Ricciardo declares Red Bull 'are coming'
Red Bull driver Daniel Ricciardo of Australia prepares to drive in the pits during the Formula One Chinese Grand Prix in Shanghai on April 18, 2014 - by Wang Zhao
Mercedes, having won the opening three races of the season, still appear to be the dominant force in Shanghai as Lewis Hamilton topped the times in Friday's second practice session.
Team-mate and drivers' standings leader Nico Rosberg was third, but appeared to have been hampered on his fastest lap by yellow warning flags waved after Pastor Maldonado crashed his Lotus at the pit lane entrance. With a clear run, Rosberg may have bettered Hamilton's time.
The Silver Arrows were split by a resurgent Ferrari, driven by Fernando Alonso, after Spaniard had earlier set the fastest time in the first practice session.

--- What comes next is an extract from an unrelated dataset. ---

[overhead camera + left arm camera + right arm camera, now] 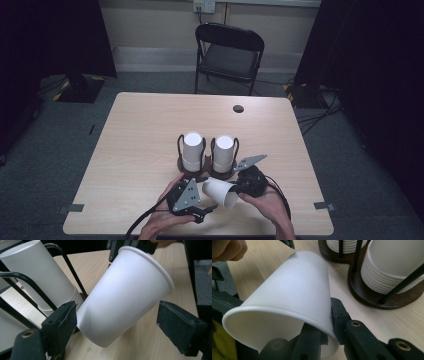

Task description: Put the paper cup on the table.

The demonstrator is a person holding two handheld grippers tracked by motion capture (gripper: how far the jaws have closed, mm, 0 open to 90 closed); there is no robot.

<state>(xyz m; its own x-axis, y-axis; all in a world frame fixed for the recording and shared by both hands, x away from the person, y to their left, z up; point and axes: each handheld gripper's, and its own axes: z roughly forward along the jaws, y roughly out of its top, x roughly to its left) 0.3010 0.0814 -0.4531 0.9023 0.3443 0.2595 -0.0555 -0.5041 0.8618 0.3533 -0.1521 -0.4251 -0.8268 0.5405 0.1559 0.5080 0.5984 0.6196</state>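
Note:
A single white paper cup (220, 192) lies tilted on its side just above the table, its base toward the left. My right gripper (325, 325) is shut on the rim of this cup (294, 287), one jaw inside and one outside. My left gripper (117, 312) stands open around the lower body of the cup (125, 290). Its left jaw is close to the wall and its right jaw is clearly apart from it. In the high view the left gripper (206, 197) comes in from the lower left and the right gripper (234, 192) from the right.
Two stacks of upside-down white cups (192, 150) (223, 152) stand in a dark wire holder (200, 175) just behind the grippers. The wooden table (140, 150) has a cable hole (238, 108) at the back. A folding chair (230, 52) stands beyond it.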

Ricciardo's Red Bull was fourth, just half a second behind Hamilton with his teammate and world champion Sebastian Vettel in fifth, two-tenths of a second further back.
The encouraging session prompted Ricciardo to tell reporters afterwards that Mercedes should be aware that Red Bull "are coming".
But the affable Australian admitted that it would take a little more time.
"There won't be any deposing going on this weekend," Ricciardo said. "I would like to think that we have caught up, but I think they (Mercedes) have got a bit more in there that they didn't show today."
Vettel agreed. "Maybe they didn't run full beans today. They are still the favourites and are still quite far away," said the German four-time world champion.
"I was behind the Mercedes on the long run and it looked like they could do what they want.
"For us it was a good day but not yet on the level of the top guys."
Ricciardo had said earlier in the week that he felt "pumped" for the Shanghai race, despite losing an appeal against his Australian grand prix disqualification and he talked enthusiastically about his chances for Saturday's qualifying session.
- Small improvements -
"We'd like second row in qualifying tomorrow. That's the aim at the moment," he said.
"We are making small improvements. The gap is a big one so it's not going to come down over one race, but I feel that we have crept up a little bit more," Ricciardo added.
"It's still a big one but we are coming."
By contrast Hamilton, despite setting the fastest time, was unhappy with the handling of his Mercedes throughout the day, complaining of understeer and later saying on team radio: "There's something wrong with this car. I'm coming in."
Rosberg said it wasn't only Hamilton having problems given the nature of the Shanghai circuit with long bends under braking.
"Lewis had understeer, I had understeer also, but everybody has that problem here because the circuit destroys your front tyres," said Rosberg.
"You just have to figure out a way round that. Turn one is a tyre killer because it never ends, it goes on and on and on."
Hamilton caused confusion when he was asked if the planned "clear-the-air" talks with Rosberg following their acrimonious Bahrain battle had happened on Thursday night and replied: "No."
But Rosberg had a different take on the matter.
"Yeah, we sat down and went through everything," he said. "It's all behind us and it's flat out, full speed ahead."